說完,琳琅公主就快步走到了香寒的麵前,一把扯開了她的衣襟。
那抹紅刺痛了在場所有人的眼。
“這五芒星,隻有一個人身上才有吧?櫻蔓荊,用不用本公主告訴你那個人是誰?”
被扯開衣襟相當難堪了,不過好在琳琅公主有分寸,隻是將她的五芒星印記露了出來。
香寒將自己的衣衫整理好,跪了下去。
“公主,今日~你得知奴婢的身份,奴婢無話可說,也任憑公主發落。可是公主,姑娘是一片善心,一片好意,她隻是憐奴婢可憐才會收留奴婢,還請公主不會責怪姑娘。

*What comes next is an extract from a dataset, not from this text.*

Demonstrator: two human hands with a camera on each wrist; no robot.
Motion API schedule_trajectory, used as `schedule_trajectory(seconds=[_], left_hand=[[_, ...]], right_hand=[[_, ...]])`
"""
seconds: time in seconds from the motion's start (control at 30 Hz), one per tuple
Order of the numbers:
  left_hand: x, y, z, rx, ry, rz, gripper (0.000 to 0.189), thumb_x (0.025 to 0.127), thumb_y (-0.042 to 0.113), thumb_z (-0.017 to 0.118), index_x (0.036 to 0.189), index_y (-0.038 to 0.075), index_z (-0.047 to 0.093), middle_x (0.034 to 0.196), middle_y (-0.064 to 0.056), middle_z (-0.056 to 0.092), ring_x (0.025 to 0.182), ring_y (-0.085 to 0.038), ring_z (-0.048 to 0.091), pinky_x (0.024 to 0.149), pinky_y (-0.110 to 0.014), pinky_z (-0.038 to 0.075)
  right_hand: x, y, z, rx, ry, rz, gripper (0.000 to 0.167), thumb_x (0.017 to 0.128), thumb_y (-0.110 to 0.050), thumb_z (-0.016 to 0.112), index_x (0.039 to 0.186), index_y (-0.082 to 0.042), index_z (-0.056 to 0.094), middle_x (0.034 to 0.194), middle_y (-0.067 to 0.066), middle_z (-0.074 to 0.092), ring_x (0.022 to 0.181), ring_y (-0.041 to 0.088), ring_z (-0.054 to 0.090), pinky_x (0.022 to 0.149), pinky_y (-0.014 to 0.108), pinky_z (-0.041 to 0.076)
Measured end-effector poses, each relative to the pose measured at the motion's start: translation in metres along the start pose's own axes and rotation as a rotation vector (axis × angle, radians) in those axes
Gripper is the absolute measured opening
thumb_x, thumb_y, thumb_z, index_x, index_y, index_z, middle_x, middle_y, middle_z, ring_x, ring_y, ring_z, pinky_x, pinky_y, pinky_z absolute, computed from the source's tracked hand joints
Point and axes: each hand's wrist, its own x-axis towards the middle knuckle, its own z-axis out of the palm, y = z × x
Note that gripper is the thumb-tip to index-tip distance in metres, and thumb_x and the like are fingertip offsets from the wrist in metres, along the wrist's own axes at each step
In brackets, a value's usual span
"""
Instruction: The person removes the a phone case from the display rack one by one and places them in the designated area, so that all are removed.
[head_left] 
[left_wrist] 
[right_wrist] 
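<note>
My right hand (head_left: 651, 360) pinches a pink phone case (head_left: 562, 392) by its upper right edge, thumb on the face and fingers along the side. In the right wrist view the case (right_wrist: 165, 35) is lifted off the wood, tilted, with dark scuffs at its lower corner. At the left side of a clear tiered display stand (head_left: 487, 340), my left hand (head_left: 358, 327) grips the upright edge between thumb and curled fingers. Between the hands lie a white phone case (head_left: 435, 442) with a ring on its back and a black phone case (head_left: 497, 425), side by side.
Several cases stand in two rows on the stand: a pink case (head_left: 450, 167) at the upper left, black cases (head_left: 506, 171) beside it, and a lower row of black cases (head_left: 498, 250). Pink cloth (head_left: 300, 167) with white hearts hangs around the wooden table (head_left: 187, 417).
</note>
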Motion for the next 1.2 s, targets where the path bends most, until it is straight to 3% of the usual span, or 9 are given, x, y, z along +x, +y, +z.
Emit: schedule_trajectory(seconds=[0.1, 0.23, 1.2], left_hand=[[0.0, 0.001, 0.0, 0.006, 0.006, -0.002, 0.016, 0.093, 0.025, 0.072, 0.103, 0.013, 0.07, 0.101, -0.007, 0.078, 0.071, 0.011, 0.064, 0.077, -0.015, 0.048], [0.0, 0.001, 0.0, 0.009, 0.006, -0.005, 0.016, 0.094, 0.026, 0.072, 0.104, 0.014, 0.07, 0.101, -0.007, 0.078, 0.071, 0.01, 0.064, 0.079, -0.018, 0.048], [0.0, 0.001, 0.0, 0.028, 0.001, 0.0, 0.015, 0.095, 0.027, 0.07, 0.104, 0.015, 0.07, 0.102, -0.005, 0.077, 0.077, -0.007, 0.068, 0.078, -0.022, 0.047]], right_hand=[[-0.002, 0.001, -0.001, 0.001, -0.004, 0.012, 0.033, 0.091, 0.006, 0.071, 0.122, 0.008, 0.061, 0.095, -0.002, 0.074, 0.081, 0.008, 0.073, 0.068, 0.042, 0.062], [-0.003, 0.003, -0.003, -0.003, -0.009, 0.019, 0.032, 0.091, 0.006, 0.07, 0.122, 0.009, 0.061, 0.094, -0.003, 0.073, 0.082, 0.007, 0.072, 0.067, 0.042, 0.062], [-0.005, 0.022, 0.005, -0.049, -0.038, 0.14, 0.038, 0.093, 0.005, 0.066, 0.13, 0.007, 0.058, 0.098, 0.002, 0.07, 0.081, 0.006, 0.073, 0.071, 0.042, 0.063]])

”
縱然櫻蔓荊是睿安郡主,父親是傾國候又如何,在絕對的皇權麵前,他們也隻能低頭。
“香寒,不必如此。”
櫻蔓荊上前將香寒扶了起來:“今日既然公主知道了這個秘密,那還煩請公主保密。”
“讓本公主給你保密?”
琳琅公主一副好笑的神情看著櫻蔓荊:“櫻蔓荊,你是第一天認識本公主嗎?第一天知道本公主討厭你嗎?替你保密,你當本公主是瘋了不成?”
“嗬嗬~”
櫻蔓荊笑的輕鬆,手中的扇子輕輕地搖晃著。
“公主,為睿安保密,也就是為你四哥著想,你討厭睿安,莫不是也討厭你四哥嗎?”
聞言,琳琅公主的神色立刻變了。
“櫻蔓荊,你什麼意思,這事情又跟我四哥有什麼關係?”
“當年,皇爺爺是有意提拔木大人的,可不知道為什麼你四哥就帶人拿著聖旨抄了木府,殺了木府滿門,剩下香寒一個人還存活於這世間。琳琅公主,別人不知道木大人是什麼樣的人也就罷了,難道你也不知道嗎?還是說你相信木大人會造反?”
這句話讓香寒猛然抬頭,緊緊地盯著櫻蔓荊。
“姑娘,你這話是什麼意思?為何公主要清楚奴婢父親的為人呢?”
櫻蔓荊悠然歎了口氣,那段過往她本不欲再提起,今天卻是要舊事再重提了。
“香寒,你可記得木大人後來傷了一條腿,之後那條腿便無法完全好,走路與常人有所詫異。”
“對啊,可那不是父親自己磕碰的嗎?”
香寒很是疑惑,同時也發現了這其中恐怕還有著什麼不為人知的故事。
“不是的。”
櫻蔓荊緩緩搖頭:“其實,木大人之所以會受到腿跟我和琳琅公主息息相關。”
“怎,怎麼會,奴婢從來沒有聽父親說過跟姑娘和公主有過交集阿。”
“那是因為我懇求過木大人。”
接話的卻是琳琅公主。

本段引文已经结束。